Zyklische Schnelligkeit
Zyklische Schnelligkeitstests versuchen die maximale Bewegungsfrequenz einer bestimmten Bewegung zu erfassen. So kann beispielsweise über Kontaktmatten die Bewegungsfrequenz verschiedener Tappingaufgaben der Arme und Beine ermittelt werden. Im Radsport kann auf einem Fahrradergometer die maximale Tretfrequenz bestimmt werden, wenn kein Widerstand eingestellt ist. Im Boxen wird mit Hilfe eines Lichtschrankensystems ein Schlagfrequenztest durchgeführt, bei dem innerhalb von 5 Sekunden möglichst viele wechselseitige Schläge erzielt werden müssen.
Diagnose der azyklischen Schnelligkeit
Azyklische Schnelligkeitstests werden oftmals mit Hilfe von besonderer Videotechnik oder Kontaktmatten durchgeführt. Ein bekanntes Beispiel ist der sogenannte „Drop Jump“, bei dem sich die Testperson von einem Podest auf die Matte fallen lässt und erneut abspringt. Die für den Absprung benötigte Stützzeit wird als Schnelligkeitsparameter und die Flugzeit als Schnellkraftparameter gemessen und interpretiert.

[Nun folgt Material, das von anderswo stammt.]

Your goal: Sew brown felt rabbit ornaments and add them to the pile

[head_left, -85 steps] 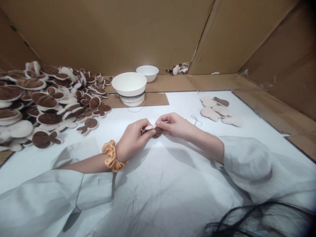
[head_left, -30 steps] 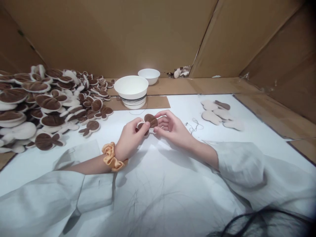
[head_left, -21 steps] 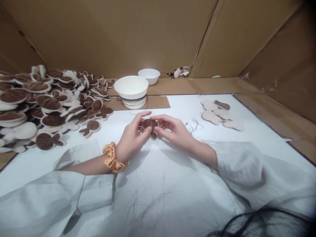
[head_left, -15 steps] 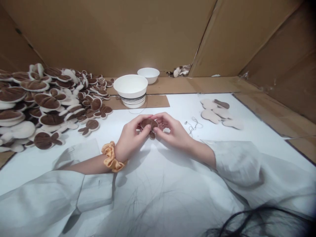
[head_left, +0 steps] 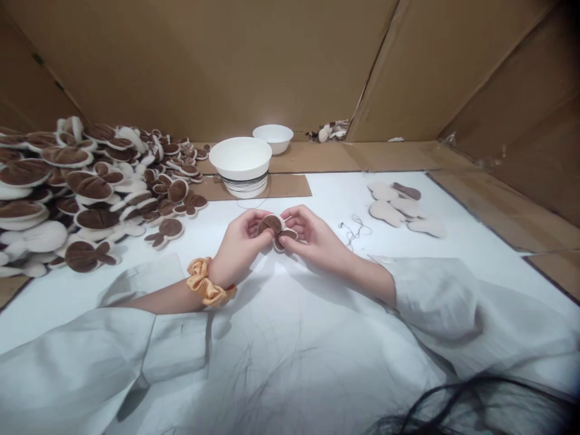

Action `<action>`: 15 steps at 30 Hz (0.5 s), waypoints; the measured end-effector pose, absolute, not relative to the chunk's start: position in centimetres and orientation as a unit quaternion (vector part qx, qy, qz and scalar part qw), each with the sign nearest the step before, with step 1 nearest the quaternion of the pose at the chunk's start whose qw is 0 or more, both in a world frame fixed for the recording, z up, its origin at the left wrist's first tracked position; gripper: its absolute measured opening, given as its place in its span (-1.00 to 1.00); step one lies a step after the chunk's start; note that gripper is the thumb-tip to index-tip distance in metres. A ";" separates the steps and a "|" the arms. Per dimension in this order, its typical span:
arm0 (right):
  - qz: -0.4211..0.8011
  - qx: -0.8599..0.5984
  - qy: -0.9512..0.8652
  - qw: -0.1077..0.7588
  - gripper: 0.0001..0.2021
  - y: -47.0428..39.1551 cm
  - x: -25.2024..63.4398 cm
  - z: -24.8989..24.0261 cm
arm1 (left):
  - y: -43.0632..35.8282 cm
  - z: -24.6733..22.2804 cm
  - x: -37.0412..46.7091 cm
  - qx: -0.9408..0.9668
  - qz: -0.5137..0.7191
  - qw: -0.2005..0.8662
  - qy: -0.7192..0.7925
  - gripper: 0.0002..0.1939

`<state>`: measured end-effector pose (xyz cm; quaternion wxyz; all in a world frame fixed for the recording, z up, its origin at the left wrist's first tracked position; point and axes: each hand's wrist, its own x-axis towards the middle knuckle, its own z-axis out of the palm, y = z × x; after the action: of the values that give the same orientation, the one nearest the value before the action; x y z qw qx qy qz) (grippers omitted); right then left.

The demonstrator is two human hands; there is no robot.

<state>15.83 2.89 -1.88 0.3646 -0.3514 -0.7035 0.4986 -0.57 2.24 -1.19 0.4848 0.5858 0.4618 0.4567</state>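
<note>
A small brown plush piece with a pale rim [head_left: 272, 225] is held up between my two hands over the white table top. My left hand [head_left: 242, 243], with an orange scrunchie [head_left: 208, 283] at the wrist, pinches its rounded part between thumb and fingers. On the other side my right hand [head_left: 316, 240] is closed on its smaller, ear-like lobes. A dark thread [head_left: 356, 228] lies loosely on the table, right of my right hand. Whether a needle is in either hand cannot be made out.
Many brown and cream plush pieces [head_left: 97, 219] are heaped at the left. Behind my hands stand a white bowl wound with dark thread [head_left: 240, 158] and a smaller white bowl [head_left: 273, 136]. Several flat pale pieces [head_left: 387, 214] lie at the right. Cardboard walls [head_left: 217, 66] enclose the table.
The plush piece has turned in my fingers, so its round part now faces left and its lobes point right. My left hand has shifted slightly.
</note>
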 end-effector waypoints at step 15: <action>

Aus diesen Größen lassen sich weitere aufschlussreiche Parameter berechnen, wie die Sprungeffektivität oder der Reaktivkraftindex (RSI), die gut zur Trainingssteuerung genutzt werden können.
Agility
Entsprechende Tests werden normalerweise mit verschiedenen Bewegungsaufgaben unter sportspezifischen Bedingungen versehen und über ein Zeitsystem gemessen. Ein bekanntes Beispiel ist der „agility t-test“ mit dem hauptsächlich „change of direction speed“ (CODS) gemessen werden kann. Allerdings fehlt wie bei den meisten Tests ein sportspezifischer Stimulus auf den reagiert werden muss. Für die Sportart Netball wurde ein Test entwickelt, der dieses Problem berücksichtigt. Hierbei werden über eine Leinwand lebensgroße Gegneraktionen eingespielt, auf die mit einer entsprechenden Laufrichtung reagiert werden muss.

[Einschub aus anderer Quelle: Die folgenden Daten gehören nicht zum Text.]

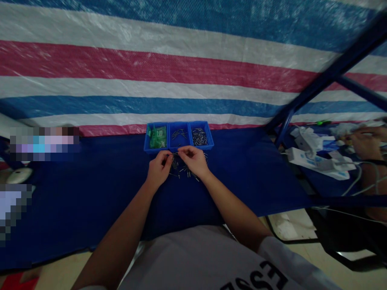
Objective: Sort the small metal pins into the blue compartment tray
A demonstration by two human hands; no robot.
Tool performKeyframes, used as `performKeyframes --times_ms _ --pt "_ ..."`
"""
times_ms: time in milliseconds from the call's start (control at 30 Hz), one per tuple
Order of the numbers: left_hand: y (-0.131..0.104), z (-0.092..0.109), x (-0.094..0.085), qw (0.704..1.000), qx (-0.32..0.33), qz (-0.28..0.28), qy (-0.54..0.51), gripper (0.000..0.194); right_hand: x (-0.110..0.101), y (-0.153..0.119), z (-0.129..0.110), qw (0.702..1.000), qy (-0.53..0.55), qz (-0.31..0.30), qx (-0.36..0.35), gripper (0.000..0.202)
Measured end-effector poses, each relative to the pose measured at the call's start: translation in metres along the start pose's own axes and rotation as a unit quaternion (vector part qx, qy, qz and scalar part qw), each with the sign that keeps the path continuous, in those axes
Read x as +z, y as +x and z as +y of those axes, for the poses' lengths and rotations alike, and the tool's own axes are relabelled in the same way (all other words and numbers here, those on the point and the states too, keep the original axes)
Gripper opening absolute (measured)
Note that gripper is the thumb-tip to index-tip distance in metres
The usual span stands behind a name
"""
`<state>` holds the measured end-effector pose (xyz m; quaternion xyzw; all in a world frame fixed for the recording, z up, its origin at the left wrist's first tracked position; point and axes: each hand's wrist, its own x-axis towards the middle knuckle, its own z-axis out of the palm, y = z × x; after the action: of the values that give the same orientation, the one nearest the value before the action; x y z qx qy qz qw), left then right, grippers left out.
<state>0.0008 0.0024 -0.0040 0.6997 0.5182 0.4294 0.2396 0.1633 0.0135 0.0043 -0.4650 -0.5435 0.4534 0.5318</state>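
My left hand (pixel 159 168) and my right hand (pixel 195 161) meet just in front of the blue bins, fingertips pinched together. Between them is a thin dark metal rod (pixel 175 153), held at both ends; its exact kind is too small to make out. Beneath the hands, loose metal rods (pixel 175 164) are scattered on the blue cloth, partly covered by my right hand. Behind stand three joined blue bins (pixel 179 148). Green plastic packets (pixel 157 137) fill the left one, a few thin rods (pixel 179 133) lie in the middle one, and many short metal pieces (pixel 199 137) in the right one.
A dark blue cloth (pixel 90 193) covers the table, with a striped plastic sheet (pixel 181 72) behind it. To the right are a blue metal frame (pixel 326 72), a white power strip (pixel 317 163) with cables, and another person's arm (pixel 370 149). A white mouse (pixel 19 175) sits far left.
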Motion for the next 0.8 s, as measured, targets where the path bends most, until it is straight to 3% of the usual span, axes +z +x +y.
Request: performKeyframes --times_ms 800 --pt "0.0001 0.0018 -0.0022 1.0 -0.001 -0.001 -0.009 0.019 0.0011 -0.0004 -0.0007 1.0 0.017 -0.015 -0.003 0.017"
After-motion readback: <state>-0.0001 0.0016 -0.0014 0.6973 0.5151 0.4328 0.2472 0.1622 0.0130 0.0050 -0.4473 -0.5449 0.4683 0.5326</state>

Frage Dich, welche Schnelligkeitsvoraussetzungen in Deiner Sportart getestet werden sollen und wähle die dazugehörigen Tests aus.
Achte darauf, dass die mit dem Test einhergehenden Standards und Ausführungsbe- stimmungen eingehalten werden, da sonst Testleistungen nicht miteinander verglichen werden können.

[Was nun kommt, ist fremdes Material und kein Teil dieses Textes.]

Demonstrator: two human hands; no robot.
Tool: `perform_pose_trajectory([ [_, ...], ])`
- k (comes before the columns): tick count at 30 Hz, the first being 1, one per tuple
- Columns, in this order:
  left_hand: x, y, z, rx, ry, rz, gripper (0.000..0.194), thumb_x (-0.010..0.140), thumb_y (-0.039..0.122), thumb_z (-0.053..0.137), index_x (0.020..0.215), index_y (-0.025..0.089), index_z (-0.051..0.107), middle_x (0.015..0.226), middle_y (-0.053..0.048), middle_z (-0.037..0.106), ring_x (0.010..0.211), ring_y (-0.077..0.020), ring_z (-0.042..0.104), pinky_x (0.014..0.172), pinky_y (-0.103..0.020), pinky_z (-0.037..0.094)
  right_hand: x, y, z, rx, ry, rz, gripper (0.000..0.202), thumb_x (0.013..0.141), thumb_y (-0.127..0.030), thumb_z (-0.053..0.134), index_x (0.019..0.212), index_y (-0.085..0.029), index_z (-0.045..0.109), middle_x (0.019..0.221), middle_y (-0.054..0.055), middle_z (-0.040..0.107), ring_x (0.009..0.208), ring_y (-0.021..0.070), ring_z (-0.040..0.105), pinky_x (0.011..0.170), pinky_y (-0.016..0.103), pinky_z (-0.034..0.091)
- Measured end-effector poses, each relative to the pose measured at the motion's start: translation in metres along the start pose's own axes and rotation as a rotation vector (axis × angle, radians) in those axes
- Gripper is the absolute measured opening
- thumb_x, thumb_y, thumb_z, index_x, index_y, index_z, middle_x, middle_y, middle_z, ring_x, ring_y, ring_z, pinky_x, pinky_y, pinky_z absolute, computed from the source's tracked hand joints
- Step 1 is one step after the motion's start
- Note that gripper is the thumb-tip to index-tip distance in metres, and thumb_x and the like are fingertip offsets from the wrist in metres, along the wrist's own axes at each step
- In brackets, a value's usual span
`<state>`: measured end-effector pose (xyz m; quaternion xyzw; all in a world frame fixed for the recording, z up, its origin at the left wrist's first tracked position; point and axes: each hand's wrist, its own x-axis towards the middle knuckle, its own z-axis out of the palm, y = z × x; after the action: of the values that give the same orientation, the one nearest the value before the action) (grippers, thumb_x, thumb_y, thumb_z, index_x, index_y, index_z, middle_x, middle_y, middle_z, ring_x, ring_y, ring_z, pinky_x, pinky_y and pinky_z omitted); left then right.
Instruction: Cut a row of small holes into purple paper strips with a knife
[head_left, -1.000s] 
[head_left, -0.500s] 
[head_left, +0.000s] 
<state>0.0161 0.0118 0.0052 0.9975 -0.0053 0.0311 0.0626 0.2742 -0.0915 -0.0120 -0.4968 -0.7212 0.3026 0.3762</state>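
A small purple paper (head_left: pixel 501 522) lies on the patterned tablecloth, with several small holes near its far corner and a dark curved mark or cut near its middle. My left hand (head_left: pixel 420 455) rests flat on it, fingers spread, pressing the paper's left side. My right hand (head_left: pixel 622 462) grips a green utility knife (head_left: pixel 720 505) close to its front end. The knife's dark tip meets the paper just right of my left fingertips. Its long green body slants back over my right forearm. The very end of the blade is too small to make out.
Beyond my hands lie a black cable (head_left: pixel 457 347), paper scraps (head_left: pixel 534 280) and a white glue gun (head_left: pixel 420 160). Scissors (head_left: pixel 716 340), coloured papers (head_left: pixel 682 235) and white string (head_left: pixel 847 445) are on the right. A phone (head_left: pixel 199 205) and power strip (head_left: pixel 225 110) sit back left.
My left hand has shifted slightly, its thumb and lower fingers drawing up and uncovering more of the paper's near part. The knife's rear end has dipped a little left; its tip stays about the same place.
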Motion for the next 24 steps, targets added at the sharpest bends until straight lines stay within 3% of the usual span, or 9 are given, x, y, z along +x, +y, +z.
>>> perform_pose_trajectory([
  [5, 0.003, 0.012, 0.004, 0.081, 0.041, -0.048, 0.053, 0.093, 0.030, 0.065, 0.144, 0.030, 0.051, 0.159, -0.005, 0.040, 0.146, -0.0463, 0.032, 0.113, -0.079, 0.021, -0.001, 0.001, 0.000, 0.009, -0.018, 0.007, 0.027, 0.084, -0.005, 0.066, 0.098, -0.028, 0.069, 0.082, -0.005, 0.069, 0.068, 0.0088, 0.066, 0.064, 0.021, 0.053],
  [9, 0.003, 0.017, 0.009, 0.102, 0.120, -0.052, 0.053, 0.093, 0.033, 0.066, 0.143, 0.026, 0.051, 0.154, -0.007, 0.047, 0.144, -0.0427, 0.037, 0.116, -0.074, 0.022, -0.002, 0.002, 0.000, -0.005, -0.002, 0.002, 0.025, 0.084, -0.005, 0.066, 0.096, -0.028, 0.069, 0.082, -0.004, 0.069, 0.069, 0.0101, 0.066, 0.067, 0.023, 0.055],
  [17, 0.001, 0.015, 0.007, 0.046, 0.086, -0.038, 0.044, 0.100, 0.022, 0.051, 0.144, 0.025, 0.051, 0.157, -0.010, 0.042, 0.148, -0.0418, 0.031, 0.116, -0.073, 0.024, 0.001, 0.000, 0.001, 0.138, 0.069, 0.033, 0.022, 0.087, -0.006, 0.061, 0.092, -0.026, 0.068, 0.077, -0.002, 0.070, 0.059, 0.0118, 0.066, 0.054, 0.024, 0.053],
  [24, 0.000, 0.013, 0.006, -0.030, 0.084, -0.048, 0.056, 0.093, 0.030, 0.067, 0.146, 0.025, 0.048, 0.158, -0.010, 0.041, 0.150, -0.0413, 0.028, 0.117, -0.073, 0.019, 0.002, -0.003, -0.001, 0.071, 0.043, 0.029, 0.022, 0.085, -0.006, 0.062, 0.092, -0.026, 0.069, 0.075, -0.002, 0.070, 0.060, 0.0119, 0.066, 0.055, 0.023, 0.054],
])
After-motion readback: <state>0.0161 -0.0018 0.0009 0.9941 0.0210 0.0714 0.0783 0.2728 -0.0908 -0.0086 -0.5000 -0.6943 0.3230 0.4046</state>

Beurteile unter Zuhilfenahme von spezifischen Orientierungswerten die erbrachten Testleistungen und stelle Stärken und Schwächen Deiner Athleten heraus.
Entscheide, welche Dimensionen der Schnelligkeit gezielt trainiert werden sollen und setze dies in Deiner Trainingsplanung entsprechend um.
- Sheppard, J. M. & Young, W. B. (2006). Agility literature review: Classifications, training and testing. Journal of Sports Sciences, 24 (9), 919-932.
- Voss, G., Witt, M. & Werthner, R. (2007). Herausforderung Schnelligkeitstraining. Aachen: Meyer & Meyer.